Task description: Which lines below include the string "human"? Please show each one.
╭─ Listed entries
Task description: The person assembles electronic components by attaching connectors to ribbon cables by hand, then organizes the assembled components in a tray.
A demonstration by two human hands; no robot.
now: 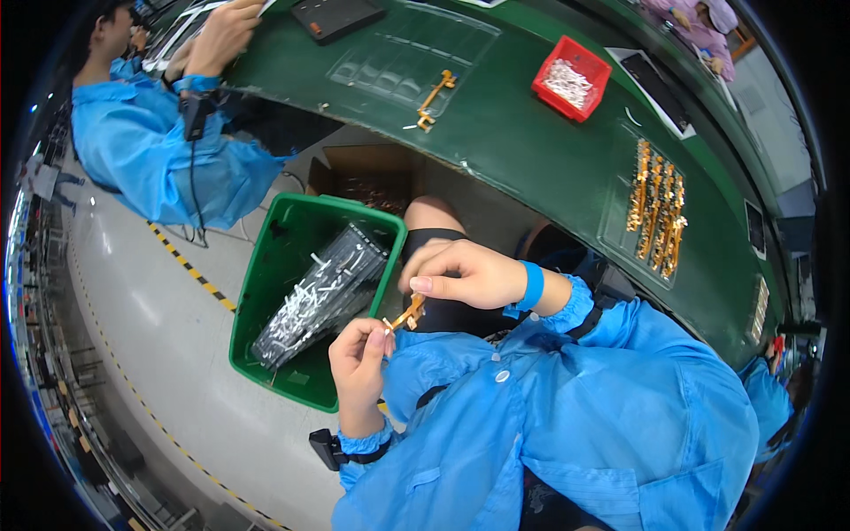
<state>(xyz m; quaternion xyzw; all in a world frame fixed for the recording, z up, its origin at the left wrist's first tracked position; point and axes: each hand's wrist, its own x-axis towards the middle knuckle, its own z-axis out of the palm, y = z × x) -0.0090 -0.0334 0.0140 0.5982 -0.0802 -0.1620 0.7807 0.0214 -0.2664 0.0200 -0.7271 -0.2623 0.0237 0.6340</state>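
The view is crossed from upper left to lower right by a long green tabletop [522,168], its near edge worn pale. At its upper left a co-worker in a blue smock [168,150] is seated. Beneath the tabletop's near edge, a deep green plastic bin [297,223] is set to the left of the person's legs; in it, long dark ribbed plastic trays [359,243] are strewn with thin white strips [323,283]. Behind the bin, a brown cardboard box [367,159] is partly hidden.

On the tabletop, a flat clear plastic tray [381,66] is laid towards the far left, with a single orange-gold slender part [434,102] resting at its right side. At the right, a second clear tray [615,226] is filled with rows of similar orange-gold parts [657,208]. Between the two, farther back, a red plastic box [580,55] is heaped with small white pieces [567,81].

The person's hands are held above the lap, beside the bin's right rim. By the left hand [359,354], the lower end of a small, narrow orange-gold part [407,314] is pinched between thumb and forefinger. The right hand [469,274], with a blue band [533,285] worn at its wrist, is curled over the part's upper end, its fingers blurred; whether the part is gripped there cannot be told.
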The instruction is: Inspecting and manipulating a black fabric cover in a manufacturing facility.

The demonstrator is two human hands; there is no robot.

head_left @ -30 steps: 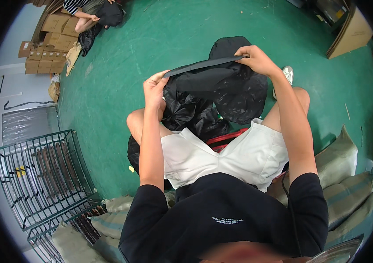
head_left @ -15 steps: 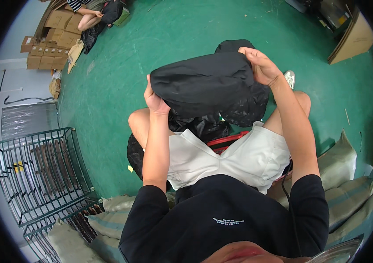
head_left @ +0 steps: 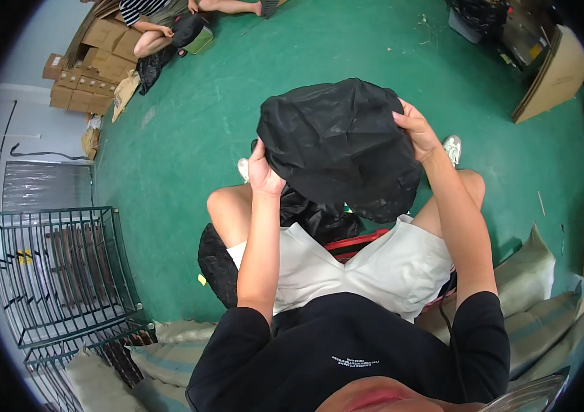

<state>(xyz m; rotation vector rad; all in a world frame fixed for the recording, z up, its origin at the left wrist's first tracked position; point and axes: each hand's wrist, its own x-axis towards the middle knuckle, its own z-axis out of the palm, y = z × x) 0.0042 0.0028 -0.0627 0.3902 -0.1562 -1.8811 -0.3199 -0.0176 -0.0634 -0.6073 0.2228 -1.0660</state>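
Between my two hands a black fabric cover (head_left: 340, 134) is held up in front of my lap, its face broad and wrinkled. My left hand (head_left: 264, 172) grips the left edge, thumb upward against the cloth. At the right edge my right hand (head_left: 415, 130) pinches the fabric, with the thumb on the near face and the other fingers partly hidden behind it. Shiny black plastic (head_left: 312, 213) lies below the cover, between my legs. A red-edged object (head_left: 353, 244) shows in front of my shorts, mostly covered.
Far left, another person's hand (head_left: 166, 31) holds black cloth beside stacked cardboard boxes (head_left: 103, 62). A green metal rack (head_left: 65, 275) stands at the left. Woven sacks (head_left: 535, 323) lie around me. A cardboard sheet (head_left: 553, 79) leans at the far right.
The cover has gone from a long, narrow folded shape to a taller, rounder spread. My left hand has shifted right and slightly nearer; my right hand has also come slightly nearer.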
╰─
Result for this task:
A demonstration by two human hands; no robot.
The demonstrator is two human hands; there is no robot.

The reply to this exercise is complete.